From ce3088e635ea32c7bcb1db9c925c0d6d5eb84273 Mon Sep 17 00:00:00 2001
From: Jean-Francois Dockes <jf@dockes.org>
Date: Wed, 13 Jan 2021 09:22:25 +0100
Subject: [PATCH] recoll.conf man page

---
 src/doc/man/recoll.conf.5  | 116 +++++++++++++++++++++++++++++--------
 src/sampleconf/recoll.conf |   2 +-
 2 files changed, 92 insertions(+), 26 deletions(-)

diff --git a/src/doc/man/recoll.conf.5 b/src/doc/man/recoll.conf.5
index 9b5a7714..58e3adb4 100644
--- a/src/doc/man/recoll.conf.5
+++ b/src/doc/man/recoll.conf.5
@@ -92,6 +92,11 @@ list.
 List of name endings to add to the default skippedNames
 list. 
 .TP
+.BI "onlyNames = "string
+Regular file name filter patterns If this is set, only the file names not in skippedNames and
+matching one of the patterns will be considered for indexing. Can be
+redefined per subtree. Does not apply to directories.
+.TP
 .BI "noContentSuffixes = "string
 List of name endings (not necessarily dot-separated suffixes) for
 which we don't try MIME type identification, and don't uncompress or
@@ -292,14 +297,19 @@ will reduce the index size. This can only be set for a whole index, not
 for a subtree.
 .TP
 .BI "dehyphenate = "bool
-Determines if we index 'coworker' also when the input is 'co-worker'. This is new
+Determines if we index 'coworker'
+also when the input is 'co-worker'. This is new
 in version 1.22, and on by default. Setting the variable to off allows
 restoring the previous behaviour.
 .TP
 .BI "backslashasletter = "bool
-Process backslash as normal letter This may make sense for people wanting to index TeX commands as
+Process backslash as normal letter. This may make sense for people wanting to index TeX commands as
 such but is not of much general use.
 .TP
+.BI "underscoreasletter = "bool
+Process underscore as normal letter. This makes sense in so many cases that one wonders if it should
+not be the default.
+.TP
 .BI "maxtermlength = "int
 Maximum term length. Words longer than this will be discarded.

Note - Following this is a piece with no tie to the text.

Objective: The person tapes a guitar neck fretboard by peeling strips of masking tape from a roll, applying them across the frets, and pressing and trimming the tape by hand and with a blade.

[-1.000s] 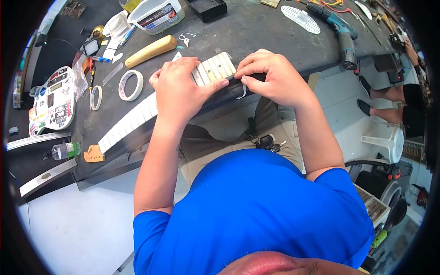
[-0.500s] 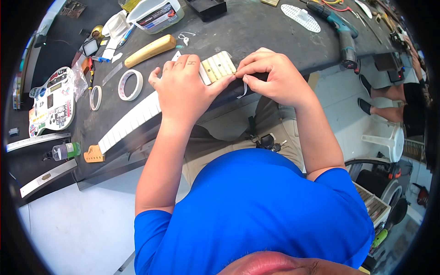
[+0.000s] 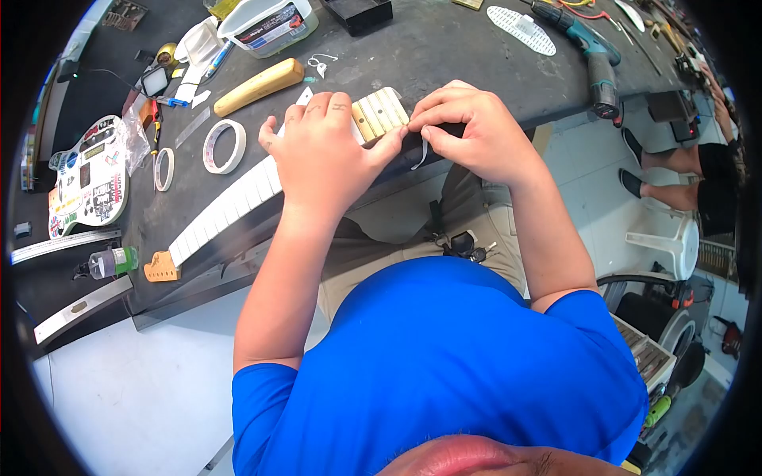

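A guitar neck lies along the bench's near edge, its fretboard largely covered in white tape and its wooden headstock at the lower left. Toward the body end, bare pale wood with frets and dark dot inlays shows. My left hand lies over the neck, fingers curled across its far side and thumb stretched along the near edge to the end. Close to that thumb tip, my right hand pinches a thin white tape strip, whose loose end hangs below the fingers.
Behind the neck lie a tape roll, a smaller roll and a wooden handle-like piece. A plastic tub and black tray stand farther back. A drill rests at right; another person's legs show beyond.
My left hand has shifted very slightly to the right along the neck. The right hand stays at the neck's end, with its fingertips still pinching the strip.
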Demonstrator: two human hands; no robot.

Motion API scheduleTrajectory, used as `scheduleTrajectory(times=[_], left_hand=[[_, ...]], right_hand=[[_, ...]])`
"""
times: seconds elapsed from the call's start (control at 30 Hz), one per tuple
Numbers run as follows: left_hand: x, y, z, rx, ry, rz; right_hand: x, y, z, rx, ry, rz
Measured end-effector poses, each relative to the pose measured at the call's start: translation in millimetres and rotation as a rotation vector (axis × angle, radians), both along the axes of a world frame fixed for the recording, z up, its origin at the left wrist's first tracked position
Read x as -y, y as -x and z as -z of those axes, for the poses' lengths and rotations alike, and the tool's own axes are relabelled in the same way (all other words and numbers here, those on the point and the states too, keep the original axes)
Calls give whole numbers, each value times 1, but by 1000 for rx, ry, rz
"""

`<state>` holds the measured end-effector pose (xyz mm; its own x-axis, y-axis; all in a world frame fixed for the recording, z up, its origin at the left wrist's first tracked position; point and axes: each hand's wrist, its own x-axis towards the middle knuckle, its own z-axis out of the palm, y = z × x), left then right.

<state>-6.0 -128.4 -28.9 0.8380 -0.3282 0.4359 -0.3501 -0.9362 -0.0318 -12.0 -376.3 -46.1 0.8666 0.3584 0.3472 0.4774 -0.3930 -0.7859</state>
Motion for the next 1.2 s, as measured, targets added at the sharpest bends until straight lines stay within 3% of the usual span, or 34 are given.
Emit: scheduleTrajectory(times=[0.27, 0.37, 0.5, 0.8, 0.9, 1.03, 1.2], left_hand=[[18, 7, 11, 7, -38, -79], [16, 5, 14, 44, -50, -86], [18, 4, 12, 42, -53, -89], [15, 5, 10, -11, 9, -45], [-1, -3, 18, 115, 221, 103], [-7, -20, -29, -396, 732, 441], [5, -35, -27, -795, 1089, 531]], right_hand=[[9, -3, -3, -68, -71, -18], [15, -6, 5, -279, -352, -36], [20, -9, 11, -316, -482, -72], [20, -22, 7, -334, -468, -100], [19, -27, -3, -369, -349, -143], [14, -39, -19, -349, -209, -181], [13, -43, -37, -304, -249, -220]])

 The default is 40 and used to be hard-coded, but it can now be
@@ -323,7 +333,8 @@ as large.
 .BI "indexstemminglanguages = "string
 Languages for which to create stemming expansion
 data. Stemmer names can be found by executing 'recollindex
--l', or this can also be set from a list in the GUI.
+-l', or this can also be set from a list in the GUI. The values are full
+language names, e.g. english, french...
 .TP
 .BI "defaultcharset = "string
 Default character
@@ -348,16 +359,24 @@ lowercase and upper-case versions of a character should be specified, as
 appartenance to the list will turn-off both standard accent and case
 processing. The value is global and affects both indexing and querying.
 Examples:
+.br
 Swedish:
+.br
 unac_except_trans = ää Ää öö Öö üü Üü ßss œoe Œoe æae Æae ﬀff ﬁfi ﬂfl åå Åå
-. German:
+.br
+German:
+.br
 unac_except_trans = ää Ää öö Öö üü Üü ßss œoe Œoe æae Æae ﬀff ﬁfi ﬂfl
-In French, you probably want to decompose oe and ae and nobody would type
+.br
+French: you probably want to decompose oe and ae and nobody would type
 a German ß
+.br
 unac_except_trans = ßss œoe Œoe æae Æae ﬀff ﬁfi ﬂfl
-. The default for all until someone protests follows. These decompositions
+.br
+The default for all until someone protests follows. These decompositions
 are not performed by unac, but it is unlikely that someone would type the
 composed forms in a search.
+.br
 unac_except_trans = ßss œoe Œoe æae Æae ﬀff ﬁfi ﬂfl
 .TP
 .BI "maildefcharset = "string
@@ -452,6 +471,10 @@ a directory between different configurations.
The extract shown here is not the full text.